=== WHAT THE TASK REQUIRES ===
Using the data beneath this instruction, retype only the lines from the one that contains "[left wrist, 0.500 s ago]" down to the one that contains "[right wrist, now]", both included, exactly as they appear.

(Entries taken from a collection)
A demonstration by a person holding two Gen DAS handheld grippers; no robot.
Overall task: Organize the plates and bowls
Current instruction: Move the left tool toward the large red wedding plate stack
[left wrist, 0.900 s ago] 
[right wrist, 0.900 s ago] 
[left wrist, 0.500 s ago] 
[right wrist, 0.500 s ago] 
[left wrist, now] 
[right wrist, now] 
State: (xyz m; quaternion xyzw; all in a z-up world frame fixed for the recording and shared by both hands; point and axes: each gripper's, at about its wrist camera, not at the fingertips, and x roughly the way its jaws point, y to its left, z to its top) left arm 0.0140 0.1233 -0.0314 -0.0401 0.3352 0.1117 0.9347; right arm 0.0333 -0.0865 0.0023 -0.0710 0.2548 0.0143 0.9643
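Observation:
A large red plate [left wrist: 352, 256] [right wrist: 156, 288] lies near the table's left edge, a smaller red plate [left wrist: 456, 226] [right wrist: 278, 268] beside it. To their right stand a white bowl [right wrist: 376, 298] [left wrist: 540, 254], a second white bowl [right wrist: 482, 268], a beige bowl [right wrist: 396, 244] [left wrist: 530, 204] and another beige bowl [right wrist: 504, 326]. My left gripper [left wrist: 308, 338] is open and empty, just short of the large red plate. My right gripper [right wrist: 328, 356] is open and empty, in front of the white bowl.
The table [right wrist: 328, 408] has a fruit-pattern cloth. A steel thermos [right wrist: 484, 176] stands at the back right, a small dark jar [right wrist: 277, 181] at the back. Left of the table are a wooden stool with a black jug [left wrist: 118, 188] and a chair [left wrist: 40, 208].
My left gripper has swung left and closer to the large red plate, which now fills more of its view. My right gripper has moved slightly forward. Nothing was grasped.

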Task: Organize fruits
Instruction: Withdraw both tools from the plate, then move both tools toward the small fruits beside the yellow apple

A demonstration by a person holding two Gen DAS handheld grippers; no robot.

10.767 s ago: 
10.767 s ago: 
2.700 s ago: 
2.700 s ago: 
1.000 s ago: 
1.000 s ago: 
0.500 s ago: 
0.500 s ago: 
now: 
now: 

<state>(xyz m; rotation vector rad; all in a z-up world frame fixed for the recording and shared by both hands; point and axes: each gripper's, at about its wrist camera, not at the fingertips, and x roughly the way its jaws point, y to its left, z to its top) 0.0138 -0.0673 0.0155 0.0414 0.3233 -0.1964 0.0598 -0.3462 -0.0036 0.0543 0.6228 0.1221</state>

=== YOUR SOLUTION ===
[left wrist, 0.500 s ago] 
[right wrist, 0.500 s ago] 
[left wrist, now] 
[right wrist, now] 

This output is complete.